What could you do differently?


There’s a song that has been on repeat in my mind lately—“Wish I Knew You” by The Revivalists. The melody wraps around me like a warm blanket on a cold January day, but it’s the lyrics that hit me in that sweet spot between nostalgia and longing. It’s a song about the connections we make, the ones we miss, and the bittersweet realization that sometimes, we find people later in life and wish we had known them sooner.

January is a heavy month for me. I’ve written before about how it’s supposed to represent fresh starts and new beginnings, but for me, it also carries a weight of reflection and loss. So much of what has happened in my life—tragedy, grief, and the weight of deferred dreams—seems to come rushing back in the cold January wind. It’s like standing in front of a mirror, not to see who I am, but to feel the absence of those who should have been standing beside me.

In “Wish I Knew You,” the lyrics speak of longing, that deep desire to have known someone earlier, to have shared life’s moments sooner. And I feel that deeply. There are people I’ve lost over the years, some to time, some to circumstance, and some to death. I wish I had known them better, known them longer, or at least had more time to tell them what they meant to me.

But time doesn’t work that way. It’s a constant forward march, and the best we can do is reflect and treasure the connections we have now. The song reminds me that while I can’t go back, I can still cherish the present. It’s about looking around at the people in our lives now and making sure they know us, truly know us, before it’s too late.

In the month of January, when the trees are bare and the world feels cold, I reflect on what it means to know someone—to really know them. It’s a process, not a moment. It’s a willingness to dive deep into the layers of who someone is, to unravel their stories like an archaeologist in Troy, looking for hidden truths beneath the surface.

As I sit with these thoughts and the echoes of “Wish I Knew You,” I think about how many losses and missed connections shape who we are.

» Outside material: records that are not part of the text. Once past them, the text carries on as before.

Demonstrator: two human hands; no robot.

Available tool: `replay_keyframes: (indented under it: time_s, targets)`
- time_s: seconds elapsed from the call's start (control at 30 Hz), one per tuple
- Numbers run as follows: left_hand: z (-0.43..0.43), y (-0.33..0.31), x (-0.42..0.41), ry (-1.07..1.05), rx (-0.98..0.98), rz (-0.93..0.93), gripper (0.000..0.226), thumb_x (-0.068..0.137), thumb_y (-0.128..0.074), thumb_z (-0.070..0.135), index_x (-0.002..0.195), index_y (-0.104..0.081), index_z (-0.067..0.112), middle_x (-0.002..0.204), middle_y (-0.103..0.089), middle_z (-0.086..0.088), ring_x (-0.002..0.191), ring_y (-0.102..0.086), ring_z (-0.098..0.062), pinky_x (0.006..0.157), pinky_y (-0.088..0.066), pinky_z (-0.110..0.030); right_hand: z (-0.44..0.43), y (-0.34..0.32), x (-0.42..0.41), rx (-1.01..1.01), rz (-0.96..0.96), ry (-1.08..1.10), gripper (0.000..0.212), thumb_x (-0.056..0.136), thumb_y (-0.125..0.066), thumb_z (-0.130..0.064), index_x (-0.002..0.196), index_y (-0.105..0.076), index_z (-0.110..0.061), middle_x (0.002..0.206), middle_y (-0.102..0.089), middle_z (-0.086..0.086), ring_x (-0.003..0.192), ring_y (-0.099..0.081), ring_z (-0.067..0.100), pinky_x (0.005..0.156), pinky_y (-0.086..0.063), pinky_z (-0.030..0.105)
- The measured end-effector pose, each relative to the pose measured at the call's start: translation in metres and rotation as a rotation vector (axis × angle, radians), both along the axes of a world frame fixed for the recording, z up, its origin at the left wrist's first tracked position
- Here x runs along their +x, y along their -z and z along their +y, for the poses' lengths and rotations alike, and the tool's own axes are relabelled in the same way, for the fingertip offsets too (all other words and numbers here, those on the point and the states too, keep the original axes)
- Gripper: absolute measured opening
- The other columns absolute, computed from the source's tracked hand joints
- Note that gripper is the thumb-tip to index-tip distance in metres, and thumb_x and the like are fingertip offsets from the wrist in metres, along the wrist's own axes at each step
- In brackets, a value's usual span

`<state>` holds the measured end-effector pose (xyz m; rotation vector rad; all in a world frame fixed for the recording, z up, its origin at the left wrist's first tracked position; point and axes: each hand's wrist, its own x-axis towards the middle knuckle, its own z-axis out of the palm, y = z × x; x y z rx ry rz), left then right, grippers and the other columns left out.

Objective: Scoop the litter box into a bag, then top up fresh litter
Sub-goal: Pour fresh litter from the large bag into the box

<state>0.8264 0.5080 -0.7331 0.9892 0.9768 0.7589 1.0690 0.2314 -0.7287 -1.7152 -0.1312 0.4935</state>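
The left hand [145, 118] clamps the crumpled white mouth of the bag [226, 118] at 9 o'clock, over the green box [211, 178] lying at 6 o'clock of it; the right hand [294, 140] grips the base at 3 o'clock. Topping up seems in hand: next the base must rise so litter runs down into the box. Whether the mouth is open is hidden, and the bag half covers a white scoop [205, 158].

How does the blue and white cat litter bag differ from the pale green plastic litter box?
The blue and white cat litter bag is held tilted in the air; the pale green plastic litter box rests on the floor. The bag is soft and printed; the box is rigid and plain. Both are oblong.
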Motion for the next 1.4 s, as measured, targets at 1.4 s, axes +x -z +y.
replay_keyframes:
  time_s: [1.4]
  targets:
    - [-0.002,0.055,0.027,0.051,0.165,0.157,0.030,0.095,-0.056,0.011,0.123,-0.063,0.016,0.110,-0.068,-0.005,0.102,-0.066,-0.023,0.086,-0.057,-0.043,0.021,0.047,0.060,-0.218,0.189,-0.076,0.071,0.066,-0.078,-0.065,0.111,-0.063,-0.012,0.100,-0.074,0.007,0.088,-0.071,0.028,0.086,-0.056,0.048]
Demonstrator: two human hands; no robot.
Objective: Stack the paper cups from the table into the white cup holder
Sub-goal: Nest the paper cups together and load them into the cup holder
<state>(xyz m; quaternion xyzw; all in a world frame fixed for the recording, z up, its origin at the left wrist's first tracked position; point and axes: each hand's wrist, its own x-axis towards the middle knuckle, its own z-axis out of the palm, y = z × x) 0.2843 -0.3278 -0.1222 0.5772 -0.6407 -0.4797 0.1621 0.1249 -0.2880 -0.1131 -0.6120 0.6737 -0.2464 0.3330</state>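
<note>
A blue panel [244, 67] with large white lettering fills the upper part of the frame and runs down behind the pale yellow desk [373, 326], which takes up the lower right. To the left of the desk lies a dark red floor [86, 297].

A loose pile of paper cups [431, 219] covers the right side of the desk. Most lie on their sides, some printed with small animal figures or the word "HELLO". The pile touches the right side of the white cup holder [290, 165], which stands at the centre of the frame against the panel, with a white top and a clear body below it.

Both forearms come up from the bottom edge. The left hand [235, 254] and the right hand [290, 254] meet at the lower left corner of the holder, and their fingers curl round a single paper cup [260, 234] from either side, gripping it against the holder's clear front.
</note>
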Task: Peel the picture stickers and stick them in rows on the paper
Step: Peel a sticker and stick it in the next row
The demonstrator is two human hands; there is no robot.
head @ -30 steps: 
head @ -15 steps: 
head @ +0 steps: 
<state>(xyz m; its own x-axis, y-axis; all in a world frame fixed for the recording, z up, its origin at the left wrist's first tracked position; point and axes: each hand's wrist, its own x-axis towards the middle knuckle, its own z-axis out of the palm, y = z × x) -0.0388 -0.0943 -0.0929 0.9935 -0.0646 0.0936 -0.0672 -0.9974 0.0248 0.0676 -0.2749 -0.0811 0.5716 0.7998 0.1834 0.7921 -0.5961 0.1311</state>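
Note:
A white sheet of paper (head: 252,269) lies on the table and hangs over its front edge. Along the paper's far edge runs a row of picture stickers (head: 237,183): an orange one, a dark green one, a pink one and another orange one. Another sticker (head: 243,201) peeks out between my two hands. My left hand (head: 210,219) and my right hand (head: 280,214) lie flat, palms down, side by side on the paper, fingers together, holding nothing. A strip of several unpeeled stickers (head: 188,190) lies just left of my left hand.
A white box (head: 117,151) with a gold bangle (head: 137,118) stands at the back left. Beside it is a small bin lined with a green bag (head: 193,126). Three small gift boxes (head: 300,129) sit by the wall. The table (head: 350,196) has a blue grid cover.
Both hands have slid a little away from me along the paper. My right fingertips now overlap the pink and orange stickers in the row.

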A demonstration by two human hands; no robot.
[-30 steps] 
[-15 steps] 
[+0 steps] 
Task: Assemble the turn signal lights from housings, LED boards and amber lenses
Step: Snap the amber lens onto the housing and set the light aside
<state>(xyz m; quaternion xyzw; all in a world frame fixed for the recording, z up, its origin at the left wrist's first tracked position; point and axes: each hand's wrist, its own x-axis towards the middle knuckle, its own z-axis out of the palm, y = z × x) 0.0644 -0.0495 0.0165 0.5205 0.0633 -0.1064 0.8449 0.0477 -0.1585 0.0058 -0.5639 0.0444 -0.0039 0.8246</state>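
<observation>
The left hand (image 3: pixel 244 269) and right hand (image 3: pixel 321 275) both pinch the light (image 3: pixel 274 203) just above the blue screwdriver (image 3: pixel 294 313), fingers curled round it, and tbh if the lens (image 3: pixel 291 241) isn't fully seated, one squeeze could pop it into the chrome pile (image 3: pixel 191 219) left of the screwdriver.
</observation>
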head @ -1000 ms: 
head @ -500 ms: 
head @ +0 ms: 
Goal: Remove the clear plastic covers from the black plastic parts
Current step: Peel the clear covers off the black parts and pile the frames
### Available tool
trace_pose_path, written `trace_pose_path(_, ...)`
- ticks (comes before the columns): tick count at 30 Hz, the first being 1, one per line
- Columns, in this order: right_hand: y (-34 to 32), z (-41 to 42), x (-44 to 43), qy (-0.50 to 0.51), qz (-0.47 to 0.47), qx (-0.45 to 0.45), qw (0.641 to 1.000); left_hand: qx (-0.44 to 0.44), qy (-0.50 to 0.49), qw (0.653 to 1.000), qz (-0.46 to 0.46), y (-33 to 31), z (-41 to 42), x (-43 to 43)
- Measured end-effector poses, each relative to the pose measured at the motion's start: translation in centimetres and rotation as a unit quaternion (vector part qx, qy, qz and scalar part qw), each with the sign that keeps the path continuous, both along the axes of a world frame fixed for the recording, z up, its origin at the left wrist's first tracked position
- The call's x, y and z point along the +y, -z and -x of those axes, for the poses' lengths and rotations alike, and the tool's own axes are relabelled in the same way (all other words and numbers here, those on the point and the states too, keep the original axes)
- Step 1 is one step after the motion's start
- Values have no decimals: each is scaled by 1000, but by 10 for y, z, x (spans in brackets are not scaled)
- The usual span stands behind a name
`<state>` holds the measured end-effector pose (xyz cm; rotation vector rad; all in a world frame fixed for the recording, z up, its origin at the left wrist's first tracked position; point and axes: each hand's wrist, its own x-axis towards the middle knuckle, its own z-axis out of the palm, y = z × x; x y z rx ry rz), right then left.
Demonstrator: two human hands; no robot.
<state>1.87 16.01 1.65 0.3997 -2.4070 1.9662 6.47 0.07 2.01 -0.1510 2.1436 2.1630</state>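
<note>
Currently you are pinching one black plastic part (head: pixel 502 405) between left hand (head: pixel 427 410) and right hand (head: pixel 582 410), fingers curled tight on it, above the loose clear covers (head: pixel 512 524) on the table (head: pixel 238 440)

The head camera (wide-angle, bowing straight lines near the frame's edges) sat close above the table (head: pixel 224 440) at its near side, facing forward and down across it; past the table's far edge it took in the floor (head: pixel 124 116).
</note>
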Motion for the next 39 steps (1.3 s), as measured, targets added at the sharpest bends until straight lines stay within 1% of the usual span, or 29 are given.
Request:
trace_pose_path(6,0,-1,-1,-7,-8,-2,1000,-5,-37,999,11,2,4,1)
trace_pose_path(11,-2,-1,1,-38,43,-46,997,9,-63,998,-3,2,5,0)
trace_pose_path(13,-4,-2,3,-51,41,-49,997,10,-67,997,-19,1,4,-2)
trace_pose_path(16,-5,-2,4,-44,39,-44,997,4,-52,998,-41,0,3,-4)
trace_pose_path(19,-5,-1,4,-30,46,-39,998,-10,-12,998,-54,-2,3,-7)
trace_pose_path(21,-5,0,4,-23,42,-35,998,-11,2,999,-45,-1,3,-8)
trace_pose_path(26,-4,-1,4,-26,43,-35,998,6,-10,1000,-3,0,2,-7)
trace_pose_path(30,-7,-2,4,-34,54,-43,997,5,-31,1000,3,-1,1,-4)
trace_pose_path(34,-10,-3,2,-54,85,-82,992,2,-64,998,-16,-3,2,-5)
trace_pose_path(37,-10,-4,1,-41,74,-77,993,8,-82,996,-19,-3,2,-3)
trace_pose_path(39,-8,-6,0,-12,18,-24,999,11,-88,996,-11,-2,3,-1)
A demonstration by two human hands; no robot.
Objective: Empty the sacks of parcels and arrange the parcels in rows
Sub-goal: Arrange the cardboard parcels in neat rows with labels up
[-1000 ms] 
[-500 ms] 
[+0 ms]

It’s easy to get swept up in the everyday grind, to assume there will always be time to reconnect, to repair, to understand. But the truth is, time waits for no one. The song reminds me that while I can’t undo the past, I can make the most of the present.

So as this January unfolds, I’ll be taking a moment to honor those I’ve lost, to reflect on the connections I cherish, and to embrace the people who are here now. I want to know them before I’m left wondering what could have been.

Maybe that’s what January is really for—not just new beginnings, but a time to pause and reflect on the threads of connection we weave through our lives. Like the song says, we may wish we knew people sooner, but the beauty is in knowing them now, and making every moment count.

1 reply »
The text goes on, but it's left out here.